I just met lou reed's venus in furs. Her hands are slippery.
I'm so drunk I cant read cursive anymore.
I was just walking through Burbank and saw a hobo using solar panels on his shopping cart. We must be in trouble if the hobos are researching alternative sources of fuel...
just passed a tour group on my way home. the guide actually said: 'and THAT kids is whats known as the walk of shame'
he said i took off my shirt and wrote "help HATI" on my tits, and charged people to motorboat me..... i'd like to say i woke up with 267$ in my purse
I'm sorry, but the way we fuck, they don't make condoms strong enough not to break
naw. unless you want me to sit in a corner, not understand english and eat all of your cheese then i don't think it's a good idea.

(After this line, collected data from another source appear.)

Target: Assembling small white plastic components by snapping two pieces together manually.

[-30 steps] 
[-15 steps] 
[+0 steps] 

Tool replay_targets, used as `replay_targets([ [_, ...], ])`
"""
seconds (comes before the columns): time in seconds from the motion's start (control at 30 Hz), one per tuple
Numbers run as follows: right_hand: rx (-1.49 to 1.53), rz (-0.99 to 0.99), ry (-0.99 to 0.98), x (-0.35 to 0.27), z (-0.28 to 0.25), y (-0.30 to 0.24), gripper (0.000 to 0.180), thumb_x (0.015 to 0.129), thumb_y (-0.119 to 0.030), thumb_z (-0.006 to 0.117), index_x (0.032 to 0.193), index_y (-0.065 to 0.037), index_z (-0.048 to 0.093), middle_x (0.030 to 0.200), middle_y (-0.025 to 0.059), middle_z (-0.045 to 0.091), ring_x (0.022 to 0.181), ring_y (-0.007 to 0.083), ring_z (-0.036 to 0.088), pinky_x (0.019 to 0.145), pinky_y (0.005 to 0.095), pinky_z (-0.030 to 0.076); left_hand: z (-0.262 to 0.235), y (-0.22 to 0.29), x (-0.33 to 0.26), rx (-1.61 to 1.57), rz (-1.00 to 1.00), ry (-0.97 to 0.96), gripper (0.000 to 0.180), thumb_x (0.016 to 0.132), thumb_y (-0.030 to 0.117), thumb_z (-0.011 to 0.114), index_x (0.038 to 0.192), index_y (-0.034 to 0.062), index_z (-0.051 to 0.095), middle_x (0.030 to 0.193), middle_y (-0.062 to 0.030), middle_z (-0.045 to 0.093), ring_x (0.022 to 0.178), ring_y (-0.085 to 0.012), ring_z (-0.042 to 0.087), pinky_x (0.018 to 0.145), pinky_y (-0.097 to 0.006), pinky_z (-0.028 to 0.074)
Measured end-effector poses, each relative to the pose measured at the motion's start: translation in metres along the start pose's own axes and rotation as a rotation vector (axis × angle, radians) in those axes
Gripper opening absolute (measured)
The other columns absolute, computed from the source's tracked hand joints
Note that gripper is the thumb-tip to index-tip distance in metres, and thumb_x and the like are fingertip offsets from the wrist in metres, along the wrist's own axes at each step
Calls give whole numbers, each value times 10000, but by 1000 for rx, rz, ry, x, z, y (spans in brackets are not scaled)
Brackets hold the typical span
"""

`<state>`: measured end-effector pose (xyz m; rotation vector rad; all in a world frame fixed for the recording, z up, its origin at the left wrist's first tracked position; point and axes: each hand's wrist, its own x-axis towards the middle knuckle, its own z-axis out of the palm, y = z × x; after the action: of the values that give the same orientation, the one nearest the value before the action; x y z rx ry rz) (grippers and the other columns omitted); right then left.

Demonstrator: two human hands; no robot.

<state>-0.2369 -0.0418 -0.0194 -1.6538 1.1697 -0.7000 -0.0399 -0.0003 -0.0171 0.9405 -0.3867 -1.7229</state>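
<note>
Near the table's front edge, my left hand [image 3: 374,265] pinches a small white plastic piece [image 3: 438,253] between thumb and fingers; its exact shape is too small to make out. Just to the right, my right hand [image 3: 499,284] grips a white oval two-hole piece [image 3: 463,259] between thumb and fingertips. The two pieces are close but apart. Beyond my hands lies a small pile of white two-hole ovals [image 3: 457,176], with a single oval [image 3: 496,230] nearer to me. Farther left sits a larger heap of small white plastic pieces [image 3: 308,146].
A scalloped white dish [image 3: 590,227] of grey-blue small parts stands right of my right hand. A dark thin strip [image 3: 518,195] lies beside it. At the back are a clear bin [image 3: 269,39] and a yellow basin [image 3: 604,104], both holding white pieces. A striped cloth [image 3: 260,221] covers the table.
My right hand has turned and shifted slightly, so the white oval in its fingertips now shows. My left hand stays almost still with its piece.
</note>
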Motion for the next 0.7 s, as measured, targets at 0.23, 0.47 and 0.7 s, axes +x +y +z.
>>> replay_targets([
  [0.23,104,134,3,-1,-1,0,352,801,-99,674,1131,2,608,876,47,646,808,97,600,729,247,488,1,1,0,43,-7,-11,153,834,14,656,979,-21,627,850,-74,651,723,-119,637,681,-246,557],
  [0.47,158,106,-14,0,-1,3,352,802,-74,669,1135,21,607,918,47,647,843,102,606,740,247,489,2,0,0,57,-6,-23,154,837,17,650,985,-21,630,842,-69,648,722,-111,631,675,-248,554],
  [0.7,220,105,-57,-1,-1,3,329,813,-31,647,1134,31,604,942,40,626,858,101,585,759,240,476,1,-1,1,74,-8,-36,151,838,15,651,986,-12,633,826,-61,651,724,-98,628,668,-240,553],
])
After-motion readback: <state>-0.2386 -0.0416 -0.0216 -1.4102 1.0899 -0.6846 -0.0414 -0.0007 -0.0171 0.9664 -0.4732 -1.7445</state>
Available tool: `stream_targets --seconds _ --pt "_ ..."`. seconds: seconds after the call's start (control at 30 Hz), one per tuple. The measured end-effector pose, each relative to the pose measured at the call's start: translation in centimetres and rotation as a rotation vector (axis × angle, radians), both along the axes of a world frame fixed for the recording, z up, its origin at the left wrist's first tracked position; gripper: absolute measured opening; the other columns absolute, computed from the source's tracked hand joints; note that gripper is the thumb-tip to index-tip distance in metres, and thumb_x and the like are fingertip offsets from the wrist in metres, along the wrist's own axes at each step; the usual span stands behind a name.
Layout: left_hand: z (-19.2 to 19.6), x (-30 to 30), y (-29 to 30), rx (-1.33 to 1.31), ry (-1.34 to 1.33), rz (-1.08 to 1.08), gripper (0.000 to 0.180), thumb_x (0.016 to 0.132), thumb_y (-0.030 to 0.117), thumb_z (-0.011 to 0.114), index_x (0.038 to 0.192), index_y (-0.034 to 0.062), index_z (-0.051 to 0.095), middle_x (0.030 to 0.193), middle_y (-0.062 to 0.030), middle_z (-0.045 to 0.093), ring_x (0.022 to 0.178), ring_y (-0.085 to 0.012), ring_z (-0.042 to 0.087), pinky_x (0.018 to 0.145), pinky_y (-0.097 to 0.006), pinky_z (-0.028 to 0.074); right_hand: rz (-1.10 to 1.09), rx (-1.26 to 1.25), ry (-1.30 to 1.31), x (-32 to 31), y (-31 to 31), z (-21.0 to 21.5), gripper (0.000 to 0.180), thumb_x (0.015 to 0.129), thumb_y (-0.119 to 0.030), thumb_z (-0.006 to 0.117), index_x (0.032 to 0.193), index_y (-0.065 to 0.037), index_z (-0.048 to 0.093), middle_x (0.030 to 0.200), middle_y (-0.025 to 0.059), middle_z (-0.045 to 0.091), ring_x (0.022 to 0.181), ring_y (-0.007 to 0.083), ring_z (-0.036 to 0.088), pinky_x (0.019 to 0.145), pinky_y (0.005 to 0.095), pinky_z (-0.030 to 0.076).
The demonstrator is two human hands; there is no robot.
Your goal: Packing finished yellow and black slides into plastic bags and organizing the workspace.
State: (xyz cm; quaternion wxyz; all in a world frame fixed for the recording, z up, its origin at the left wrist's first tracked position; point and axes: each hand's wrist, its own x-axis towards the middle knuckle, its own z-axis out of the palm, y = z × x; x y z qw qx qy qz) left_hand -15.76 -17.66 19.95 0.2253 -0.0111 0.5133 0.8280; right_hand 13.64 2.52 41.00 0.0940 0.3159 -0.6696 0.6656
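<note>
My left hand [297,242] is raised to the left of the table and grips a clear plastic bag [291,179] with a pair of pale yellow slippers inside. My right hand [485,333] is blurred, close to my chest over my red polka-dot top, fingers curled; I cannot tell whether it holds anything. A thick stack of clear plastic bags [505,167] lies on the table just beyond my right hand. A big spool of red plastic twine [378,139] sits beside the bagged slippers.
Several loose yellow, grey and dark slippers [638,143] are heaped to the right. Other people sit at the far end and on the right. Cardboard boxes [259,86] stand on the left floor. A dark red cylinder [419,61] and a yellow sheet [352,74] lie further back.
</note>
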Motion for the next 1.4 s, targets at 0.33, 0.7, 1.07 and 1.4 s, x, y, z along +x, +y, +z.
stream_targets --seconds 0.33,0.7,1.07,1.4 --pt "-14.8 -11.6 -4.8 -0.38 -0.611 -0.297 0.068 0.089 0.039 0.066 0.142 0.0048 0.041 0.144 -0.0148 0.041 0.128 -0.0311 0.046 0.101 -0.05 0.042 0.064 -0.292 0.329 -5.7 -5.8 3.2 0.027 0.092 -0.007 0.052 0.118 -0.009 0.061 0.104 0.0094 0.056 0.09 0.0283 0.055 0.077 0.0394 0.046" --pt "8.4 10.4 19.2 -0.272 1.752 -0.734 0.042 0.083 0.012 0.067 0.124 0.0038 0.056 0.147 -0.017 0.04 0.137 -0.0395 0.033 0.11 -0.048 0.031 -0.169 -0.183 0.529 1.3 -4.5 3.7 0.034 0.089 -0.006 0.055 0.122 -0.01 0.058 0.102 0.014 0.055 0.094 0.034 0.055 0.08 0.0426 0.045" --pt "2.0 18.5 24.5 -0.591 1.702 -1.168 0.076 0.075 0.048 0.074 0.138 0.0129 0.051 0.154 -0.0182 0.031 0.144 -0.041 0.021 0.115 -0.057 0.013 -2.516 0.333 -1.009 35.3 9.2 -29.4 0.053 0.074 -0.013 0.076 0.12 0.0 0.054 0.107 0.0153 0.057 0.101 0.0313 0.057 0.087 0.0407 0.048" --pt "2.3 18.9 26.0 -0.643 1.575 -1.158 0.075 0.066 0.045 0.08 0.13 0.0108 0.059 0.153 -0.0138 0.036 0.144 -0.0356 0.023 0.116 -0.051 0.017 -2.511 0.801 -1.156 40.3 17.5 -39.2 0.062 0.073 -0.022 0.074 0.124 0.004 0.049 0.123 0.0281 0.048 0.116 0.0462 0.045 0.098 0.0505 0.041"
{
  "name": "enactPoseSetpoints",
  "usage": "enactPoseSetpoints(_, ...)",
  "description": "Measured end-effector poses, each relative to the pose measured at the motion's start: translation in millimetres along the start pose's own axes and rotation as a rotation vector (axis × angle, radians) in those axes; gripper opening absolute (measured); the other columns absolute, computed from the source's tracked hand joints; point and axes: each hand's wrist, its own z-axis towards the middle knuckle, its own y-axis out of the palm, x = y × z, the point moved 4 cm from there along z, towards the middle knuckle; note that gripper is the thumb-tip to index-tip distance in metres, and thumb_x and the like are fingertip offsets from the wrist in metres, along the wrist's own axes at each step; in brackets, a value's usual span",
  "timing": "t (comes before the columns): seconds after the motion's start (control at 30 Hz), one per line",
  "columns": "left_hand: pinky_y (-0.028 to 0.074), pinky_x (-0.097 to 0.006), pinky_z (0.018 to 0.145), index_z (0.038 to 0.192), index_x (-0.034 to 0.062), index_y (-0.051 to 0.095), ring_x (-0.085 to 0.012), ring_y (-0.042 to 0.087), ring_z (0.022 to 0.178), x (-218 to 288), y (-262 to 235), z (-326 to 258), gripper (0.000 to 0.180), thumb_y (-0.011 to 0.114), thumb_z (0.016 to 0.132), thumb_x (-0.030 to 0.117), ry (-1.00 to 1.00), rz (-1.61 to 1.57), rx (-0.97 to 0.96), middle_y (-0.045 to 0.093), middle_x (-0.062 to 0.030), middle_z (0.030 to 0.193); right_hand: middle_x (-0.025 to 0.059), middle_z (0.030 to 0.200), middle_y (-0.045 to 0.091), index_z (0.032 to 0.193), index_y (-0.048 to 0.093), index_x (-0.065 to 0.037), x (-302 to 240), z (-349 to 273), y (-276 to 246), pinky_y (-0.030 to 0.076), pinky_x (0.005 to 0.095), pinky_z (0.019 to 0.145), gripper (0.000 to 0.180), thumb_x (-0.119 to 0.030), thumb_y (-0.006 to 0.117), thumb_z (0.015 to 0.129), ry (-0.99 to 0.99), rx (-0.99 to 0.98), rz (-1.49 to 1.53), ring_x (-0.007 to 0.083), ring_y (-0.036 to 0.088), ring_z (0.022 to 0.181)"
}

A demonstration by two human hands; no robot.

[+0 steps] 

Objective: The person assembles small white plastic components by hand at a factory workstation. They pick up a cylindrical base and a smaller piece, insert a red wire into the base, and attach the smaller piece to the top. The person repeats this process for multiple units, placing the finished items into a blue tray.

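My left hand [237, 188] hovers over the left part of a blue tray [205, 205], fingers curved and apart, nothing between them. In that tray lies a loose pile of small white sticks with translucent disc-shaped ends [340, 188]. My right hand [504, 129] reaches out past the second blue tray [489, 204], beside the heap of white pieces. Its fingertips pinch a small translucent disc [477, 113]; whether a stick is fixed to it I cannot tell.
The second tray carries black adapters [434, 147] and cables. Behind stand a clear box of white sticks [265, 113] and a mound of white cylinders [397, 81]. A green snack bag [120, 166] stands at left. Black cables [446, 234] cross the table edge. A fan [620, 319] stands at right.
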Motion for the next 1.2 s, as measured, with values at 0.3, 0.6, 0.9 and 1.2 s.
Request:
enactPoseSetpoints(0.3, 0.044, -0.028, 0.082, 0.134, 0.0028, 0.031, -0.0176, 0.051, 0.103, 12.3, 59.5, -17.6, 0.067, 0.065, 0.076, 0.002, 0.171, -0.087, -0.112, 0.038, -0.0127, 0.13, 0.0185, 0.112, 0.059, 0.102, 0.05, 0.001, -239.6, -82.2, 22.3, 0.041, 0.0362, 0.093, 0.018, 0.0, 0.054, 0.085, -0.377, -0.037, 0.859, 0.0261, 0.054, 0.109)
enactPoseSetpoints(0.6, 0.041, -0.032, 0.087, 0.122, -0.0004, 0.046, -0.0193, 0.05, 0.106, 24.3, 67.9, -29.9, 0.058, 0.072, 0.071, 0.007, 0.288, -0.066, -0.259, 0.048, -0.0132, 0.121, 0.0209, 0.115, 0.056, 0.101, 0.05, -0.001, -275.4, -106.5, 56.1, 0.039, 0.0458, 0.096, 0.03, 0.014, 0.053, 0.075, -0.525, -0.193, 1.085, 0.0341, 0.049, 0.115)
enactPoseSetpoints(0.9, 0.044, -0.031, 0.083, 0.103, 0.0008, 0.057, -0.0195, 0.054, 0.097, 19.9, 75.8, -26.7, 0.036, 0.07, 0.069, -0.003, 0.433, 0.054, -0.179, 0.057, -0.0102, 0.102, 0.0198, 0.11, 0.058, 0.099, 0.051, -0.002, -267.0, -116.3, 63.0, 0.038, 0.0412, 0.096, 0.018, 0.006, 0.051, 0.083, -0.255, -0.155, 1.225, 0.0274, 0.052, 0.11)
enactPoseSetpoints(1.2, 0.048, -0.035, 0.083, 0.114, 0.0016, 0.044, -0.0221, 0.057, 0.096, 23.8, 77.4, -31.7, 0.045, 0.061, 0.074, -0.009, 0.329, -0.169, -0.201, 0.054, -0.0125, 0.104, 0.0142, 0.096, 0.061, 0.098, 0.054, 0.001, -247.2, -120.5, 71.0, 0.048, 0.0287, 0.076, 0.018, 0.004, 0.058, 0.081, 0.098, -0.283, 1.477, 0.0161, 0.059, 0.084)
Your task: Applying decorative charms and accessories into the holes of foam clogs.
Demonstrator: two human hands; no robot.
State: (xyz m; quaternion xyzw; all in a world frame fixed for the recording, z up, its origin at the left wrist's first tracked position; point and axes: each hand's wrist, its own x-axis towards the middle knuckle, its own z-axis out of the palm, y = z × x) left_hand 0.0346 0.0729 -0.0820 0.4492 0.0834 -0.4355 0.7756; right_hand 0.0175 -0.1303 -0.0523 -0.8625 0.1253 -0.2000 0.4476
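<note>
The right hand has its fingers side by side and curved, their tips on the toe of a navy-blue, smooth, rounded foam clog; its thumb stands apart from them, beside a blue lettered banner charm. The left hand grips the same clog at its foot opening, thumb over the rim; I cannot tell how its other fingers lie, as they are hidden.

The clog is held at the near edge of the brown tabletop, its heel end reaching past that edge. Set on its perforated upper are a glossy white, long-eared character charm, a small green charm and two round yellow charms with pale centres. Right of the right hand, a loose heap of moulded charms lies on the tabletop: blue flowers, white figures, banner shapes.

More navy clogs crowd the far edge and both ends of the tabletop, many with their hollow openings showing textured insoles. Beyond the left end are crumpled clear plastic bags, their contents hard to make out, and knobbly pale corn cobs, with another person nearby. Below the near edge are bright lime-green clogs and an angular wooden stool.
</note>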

I will never swim in a flooded basement again..
I feel like everything I touch in this bar I'm gonna get hepatitis. my kinda joint
I just did the math. It is, in fact, cheaper to go out drinking every weekend than it would be for me to pay for a legitimate therapist. What are you doing next Friday night?
Just pee around me
Can we make love to the Space Jam soundtrack?
I can say with absolute certainty the only time we ever had a civil conversation was when we agreed we both liked pizza.
Noo not in a booty call way, in a 'How are your abs and penis doing today?' sort of way.